* Task brief *
All that is needed is an exact copy of the lines from the beginning of the data below through the line containing "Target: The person", minus the pictures.

* Records *
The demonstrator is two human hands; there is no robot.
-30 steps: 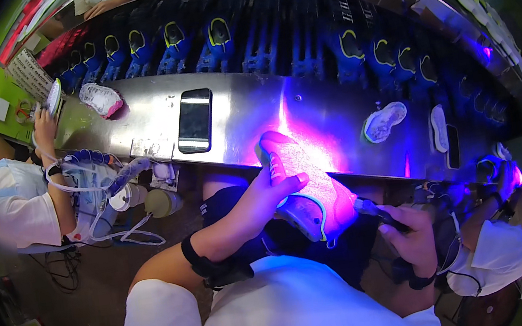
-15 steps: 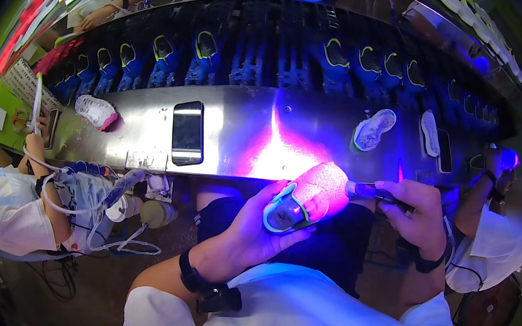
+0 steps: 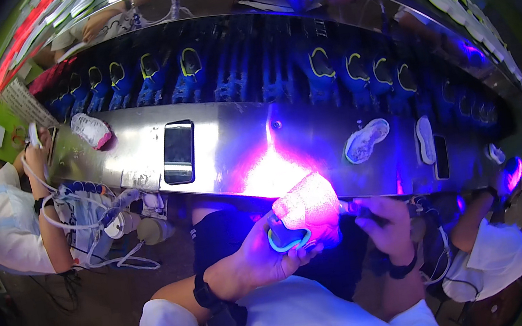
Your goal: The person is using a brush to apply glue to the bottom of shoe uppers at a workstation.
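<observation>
My left hand (image 3: 262,256) grips a shoe upper (image 3: 309,199) above my lap, just off the table's near edge. Strong pink and violet light washes out much of its surface. The bright collar (image 3: 284,245) around its foot opening lies towards my left palm. Bent fingers of my right hand (image 3: 383,222) close around a slim, brush-like tool (image 3: 350,208). Its tip is at the right side of the shoe upper; whether it touches cannot be made out in the glare.
On the metal table (image 3: 218,142) lie a phone (image 3: 179,151), a whitish shoe sole (image 3: 367,141), a narrower sole (image 3: 426,140) and a pink-edged sole (image 3: 91,130). Behind runs a row of dark shoes (image 3: 191,66). Co-workers sit left (image 3: 16,224) and right (image 3: 491,257).
My left hand has turned the shoe upper, so its opening now points lower and more of its lit side shows. My right hand with the tool has shifted left. The whole view has moved slightly.
</observation>
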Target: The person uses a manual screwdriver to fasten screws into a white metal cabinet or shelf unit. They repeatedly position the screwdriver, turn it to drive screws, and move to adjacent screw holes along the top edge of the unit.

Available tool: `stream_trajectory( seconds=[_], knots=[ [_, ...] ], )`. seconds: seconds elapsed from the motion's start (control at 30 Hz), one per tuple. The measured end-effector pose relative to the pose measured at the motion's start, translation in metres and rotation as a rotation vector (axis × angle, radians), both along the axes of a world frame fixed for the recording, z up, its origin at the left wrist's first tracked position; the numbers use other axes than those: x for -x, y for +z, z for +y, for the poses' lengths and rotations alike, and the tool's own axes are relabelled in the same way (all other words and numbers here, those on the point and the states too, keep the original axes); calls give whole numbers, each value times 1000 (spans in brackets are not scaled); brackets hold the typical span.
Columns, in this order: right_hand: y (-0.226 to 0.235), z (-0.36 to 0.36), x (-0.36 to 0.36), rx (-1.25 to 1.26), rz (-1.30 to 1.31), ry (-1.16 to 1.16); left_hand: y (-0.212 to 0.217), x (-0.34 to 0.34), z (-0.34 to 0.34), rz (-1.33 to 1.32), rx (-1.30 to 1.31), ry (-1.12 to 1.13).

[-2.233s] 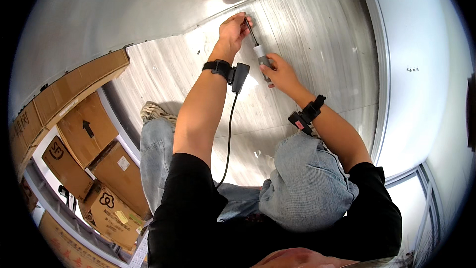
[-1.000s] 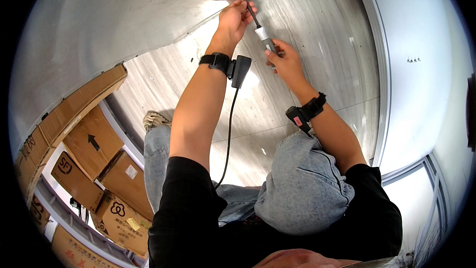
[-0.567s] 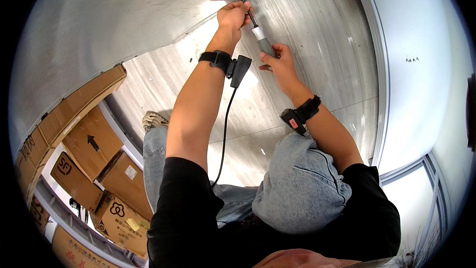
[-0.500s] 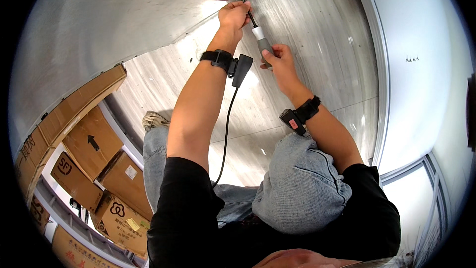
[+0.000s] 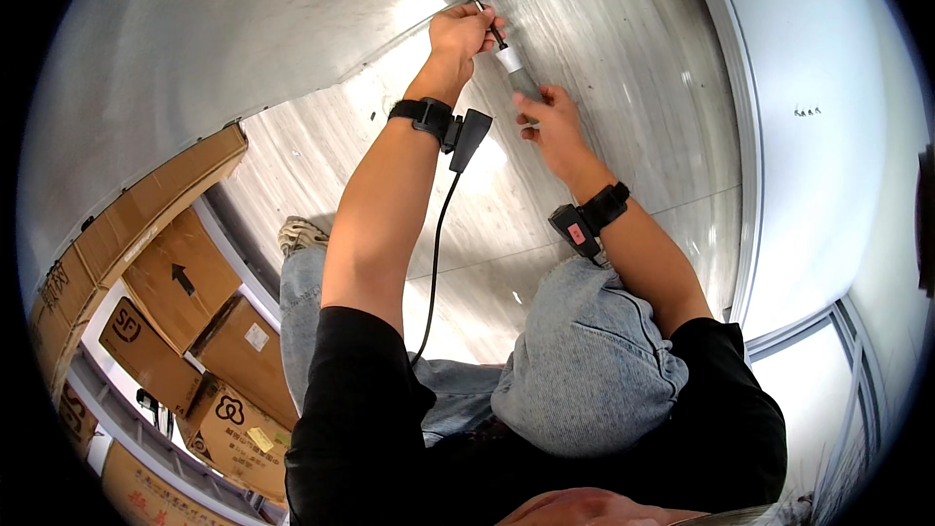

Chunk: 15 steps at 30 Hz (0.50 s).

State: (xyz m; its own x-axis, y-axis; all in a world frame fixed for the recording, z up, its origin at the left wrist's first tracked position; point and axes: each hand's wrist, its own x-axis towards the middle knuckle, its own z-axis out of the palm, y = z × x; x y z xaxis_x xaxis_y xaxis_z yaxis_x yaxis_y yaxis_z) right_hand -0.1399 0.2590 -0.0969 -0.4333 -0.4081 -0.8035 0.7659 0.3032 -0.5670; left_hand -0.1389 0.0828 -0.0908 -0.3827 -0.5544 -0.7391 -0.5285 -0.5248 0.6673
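A screwdriver [image 5: 523,84] with a grey and white handle and a dark shaft points up and away, its tip against the lower corner of a large metal panel [image 5: 263,24]. My right hand [image 5: 555,127] is closed around the rear of its handle. Close to the tip, my left hand [image 5: 458,37] has its fingers curled at the shaft, steadying contact partly hidden by the fingers. Whatever the tip meets at the panel's edge is too small to make out.
Stacked cardboard boxes [image 5: 180,278] fill a shelf at the lower left. A white panel [image 5: 808,175] stands along the right. Below lies a grey wood-look floor [image 5: 623,68]. A black cable [image 5: 443,263] runs from my left wrist device [image 5: 472,141] toward my body.
My right hand has shifted slightly up along the screwdriver handle and its fingers sit differently. My left fingers have changed position a little at the shaft, and the view has moved slightly.
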Motion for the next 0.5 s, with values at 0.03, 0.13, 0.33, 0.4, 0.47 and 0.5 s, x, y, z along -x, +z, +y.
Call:
stream_trajectory(
  seconds=[0.03,0.13,0.33,0.4,0.47,0.5],
  knots=[
    [1,-1,-2,-12,45,17,-3,-1,0,-1,9,18],
    [1,8,4,76,-79,63,-5,-2,0,-13,30,22],
    [-2,14,16,114,-208,131,-9,-4,-6,156,-86,58],
    [3,6,8,-49,79,217,-7,0,-5,97,-38,50],
    [10,7,10,57,-13,166,0,4,-3,34,1,50],
    [12,8,11,111,-61,139,-1,5,-3,33,14,75]
  ],
)
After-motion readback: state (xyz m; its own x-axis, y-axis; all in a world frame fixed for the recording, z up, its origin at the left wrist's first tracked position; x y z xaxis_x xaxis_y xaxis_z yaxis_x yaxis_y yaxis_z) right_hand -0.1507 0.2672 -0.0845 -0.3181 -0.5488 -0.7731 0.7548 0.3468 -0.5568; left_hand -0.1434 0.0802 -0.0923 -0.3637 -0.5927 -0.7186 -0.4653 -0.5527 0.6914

* Answer to this exercise *
The demonstrator is two human hands; there is no robot.
-30 steps: 
-15 steps: 
+0 steps: 
Your goal: The person is using a brush to apply glue to the bottom of shoe uppers at a workstation.
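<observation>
My left hand (image 3: 262,256) grips a shoe upper (image 3: 309,199) above my lap, just off the table's near edge. Strong pink and violet light washes out much of its surface. The bright collar (image 3: 284,245) around its foot opening lies towards my left palm. Bent fingers of my right hand (image 3: 383,222) close around a slim, brush-like tool (image 3: 350,208). Its tip is at the right side of the shoe upper; whether it touches cannot be made out in the glare.
On the metal table (image 3: 218,142) lie a phone (image 3: 179,151), a whitish shoe sole (image 3: 367,141), a narrower sole (image 3: 426,140) and a pink-edged sole (image 3: 91,130). Behind runs a row of dark shoes (image 3: 191,66). Co-workers sit left (image 3: 16,224) and right (image 3: 491,257).
My left hand has turned the shoe upper, so its opening now points lower and more of its lit side shows. My right hand with the tool has shifted left. The whole view has moved slightly.
</observation>
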Target: The person uses a manual screwdriver to fasten screws into a white metal cabinet or shelf unit. They repeatedly position the screwdriver, turn it to drive screws, and move to adjacent screw holes along the top edge of the unit.

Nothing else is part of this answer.